Across all entries below, how many lines include "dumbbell"? Only the number, please.
START DATA FOR THE TASK
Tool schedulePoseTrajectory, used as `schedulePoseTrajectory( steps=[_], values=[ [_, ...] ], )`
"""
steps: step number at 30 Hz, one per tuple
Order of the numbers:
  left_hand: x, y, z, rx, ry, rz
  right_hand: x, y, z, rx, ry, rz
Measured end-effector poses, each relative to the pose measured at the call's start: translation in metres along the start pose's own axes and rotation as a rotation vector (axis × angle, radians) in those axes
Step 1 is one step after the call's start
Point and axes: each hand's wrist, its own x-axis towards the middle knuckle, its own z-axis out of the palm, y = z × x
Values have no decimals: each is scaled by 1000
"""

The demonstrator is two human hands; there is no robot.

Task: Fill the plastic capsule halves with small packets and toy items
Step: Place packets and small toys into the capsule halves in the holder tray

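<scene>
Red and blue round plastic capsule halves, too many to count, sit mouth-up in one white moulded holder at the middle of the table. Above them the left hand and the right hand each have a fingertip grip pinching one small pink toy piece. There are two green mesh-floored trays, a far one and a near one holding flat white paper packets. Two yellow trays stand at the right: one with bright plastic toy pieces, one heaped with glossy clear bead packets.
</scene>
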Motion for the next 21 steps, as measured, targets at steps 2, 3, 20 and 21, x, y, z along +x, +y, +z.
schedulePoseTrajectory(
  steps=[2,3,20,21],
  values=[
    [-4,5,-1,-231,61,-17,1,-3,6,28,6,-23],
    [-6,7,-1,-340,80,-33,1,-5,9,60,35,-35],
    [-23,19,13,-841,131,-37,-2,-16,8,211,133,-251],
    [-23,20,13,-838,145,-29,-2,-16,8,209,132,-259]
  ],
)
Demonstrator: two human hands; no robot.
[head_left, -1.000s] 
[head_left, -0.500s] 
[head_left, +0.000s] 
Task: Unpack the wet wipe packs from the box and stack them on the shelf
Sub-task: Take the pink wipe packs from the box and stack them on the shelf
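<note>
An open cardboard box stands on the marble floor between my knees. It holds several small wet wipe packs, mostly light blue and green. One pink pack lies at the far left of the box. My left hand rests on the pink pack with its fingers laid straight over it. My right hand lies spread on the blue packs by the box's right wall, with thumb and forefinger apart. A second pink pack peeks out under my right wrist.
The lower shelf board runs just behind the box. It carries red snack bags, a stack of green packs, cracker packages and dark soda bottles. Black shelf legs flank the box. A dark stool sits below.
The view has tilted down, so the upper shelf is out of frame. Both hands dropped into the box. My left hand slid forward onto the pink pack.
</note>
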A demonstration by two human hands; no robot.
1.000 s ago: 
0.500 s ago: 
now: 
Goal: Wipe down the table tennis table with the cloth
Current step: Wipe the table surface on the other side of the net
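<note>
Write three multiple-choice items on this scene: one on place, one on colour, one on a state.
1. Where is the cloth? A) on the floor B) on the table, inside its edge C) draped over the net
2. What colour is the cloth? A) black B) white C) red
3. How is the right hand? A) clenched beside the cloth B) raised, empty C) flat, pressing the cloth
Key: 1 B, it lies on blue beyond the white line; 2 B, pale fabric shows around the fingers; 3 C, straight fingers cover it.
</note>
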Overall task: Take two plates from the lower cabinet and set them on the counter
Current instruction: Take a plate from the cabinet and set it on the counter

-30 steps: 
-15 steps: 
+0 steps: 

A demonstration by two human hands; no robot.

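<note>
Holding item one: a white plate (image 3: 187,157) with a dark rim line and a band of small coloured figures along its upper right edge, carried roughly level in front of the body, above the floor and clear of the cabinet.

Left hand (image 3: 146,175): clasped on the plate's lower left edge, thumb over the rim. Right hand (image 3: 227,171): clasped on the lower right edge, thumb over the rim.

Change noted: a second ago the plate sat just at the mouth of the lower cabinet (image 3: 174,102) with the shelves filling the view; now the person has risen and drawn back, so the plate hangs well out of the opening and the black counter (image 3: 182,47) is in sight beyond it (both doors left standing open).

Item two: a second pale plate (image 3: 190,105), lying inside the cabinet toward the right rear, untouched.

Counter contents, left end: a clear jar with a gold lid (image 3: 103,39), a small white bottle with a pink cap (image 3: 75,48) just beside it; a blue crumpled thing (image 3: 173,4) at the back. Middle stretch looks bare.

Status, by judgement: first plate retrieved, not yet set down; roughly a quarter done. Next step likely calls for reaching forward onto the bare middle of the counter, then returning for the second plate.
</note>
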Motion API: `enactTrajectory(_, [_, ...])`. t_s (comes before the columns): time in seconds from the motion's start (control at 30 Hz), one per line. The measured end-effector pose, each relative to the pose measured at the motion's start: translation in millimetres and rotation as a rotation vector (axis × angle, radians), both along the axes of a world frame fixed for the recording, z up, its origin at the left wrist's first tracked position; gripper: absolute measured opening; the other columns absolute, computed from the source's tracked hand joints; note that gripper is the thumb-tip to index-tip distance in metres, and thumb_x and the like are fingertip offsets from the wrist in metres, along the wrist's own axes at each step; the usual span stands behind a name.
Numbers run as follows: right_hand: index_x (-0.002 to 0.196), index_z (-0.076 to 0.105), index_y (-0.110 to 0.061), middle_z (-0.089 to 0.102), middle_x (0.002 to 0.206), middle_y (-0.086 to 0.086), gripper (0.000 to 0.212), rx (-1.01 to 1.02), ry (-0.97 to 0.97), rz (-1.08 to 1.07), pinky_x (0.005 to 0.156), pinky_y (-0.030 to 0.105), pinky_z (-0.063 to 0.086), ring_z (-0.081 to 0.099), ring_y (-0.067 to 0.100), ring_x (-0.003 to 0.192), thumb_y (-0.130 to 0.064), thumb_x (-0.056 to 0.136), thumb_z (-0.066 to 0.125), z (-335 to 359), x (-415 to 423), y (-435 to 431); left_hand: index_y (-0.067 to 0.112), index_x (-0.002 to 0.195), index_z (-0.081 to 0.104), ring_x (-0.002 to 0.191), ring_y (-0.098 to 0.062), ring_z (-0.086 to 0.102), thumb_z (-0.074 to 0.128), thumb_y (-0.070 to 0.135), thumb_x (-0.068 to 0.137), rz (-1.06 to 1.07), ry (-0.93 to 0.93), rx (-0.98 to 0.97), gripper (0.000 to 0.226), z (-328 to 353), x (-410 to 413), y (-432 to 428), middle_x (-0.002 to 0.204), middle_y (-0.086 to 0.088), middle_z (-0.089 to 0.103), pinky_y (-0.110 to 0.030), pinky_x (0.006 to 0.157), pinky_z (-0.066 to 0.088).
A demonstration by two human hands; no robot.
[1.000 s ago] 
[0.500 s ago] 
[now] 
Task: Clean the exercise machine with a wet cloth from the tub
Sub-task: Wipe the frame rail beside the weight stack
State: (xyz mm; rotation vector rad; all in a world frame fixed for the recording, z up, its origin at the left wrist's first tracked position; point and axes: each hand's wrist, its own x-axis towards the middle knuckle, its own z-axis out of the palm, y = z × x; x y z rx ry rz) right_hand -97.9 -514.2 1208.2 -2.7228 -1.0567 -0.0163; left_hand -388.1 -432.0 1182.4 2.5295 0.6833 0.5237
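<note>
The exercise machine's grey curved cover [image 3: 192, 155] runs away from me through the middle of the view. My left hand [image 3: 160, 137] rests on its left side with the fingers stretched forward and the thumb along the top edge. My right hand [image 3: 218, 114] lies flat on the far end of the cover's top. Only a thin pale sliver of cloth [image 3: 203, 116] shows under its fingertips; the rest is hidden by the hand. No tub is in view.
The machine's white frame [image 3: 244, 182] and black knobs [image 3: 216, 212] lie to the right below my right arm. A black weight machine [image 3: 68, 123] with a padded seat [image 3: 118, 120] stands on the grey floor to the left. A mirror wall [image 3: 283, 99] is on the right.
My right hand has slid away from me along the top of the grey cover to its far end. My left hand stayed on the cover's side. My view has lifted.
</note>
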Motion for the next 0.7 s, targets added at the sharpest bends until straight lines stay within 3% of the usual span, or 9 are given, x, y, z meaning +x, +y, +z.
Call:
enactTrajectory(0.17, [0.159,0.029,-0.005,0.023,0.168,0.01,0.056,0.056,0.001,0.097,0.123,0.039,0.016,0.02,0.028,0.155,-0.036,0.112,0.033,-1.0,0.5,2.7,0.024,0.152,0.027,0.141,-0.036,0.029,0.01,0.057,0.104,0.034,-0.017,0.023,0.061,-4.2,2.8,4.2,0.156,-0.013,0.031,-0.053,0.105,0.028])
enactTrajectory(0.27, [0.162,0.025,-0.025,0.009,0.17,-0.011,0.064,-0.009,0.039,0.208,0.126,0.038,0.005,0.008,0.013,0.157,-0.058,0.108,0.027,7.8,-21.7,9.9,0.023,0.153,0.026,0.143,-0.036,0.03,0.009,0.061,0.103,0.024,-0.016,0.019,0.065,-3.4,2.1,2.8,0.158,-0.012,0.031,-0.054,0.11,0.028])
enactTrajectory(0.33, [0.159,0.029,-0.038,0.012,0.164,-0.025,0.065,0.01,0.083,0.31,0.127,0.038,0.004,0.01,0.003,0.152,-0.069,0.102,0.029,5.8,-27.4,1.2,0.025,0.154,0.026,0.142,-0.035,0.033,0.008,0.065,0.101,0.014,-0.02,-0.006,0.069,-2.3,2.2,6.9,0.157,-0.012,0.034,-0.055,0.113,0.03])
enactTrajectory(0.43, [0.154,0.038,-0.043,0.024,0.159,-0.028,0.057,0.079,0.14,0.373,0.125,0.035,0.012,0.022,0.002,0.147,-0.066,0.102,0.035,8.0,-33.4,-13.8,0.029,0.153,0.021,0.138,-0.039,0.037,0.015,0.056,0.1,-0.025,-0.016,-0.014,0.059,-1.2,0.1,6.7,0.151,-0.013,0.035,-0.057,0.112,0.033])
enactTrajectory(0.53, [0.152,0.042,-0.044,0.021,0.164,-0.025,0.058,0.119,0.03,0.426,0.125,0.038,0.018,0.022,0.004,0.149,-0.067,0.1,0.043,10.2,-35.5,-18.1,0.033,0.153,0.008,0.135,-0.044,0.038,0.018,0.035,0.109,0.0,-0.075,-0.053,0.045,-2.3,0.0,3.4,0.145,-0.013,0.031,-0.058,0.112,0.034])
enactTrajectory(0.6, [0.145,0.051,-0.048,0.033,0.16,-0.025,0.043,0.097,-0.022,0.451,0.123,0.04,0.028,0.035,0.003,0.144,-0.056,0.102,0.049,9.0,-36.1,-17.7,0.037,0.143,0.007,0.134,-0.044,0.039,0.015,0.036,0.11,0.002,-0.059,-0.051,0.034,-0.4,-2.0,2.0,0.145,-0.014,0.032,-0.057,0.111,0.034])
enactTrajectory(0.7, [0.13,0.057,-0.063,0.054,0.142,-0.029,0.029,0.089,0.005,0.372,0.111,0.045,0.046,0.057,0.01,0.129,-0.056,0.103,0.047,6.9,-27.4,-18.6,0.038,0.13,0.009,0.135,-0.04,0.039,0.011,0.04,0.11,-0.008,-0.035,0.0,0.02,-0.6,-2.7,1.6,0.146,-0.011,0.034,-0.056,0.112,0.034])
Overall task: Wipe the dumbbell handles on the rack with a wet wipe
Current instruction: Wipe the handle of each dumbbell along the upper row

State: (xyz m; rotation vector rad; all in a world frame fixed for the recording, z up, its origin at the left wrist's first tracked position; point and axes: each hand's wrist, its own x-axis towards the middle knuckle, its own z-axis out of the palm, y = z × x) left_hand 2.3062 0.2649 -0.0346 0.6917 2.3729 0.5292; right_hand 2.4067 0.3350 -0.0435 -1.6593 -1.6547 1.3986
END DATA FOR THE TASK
- [OUTPUT]:
2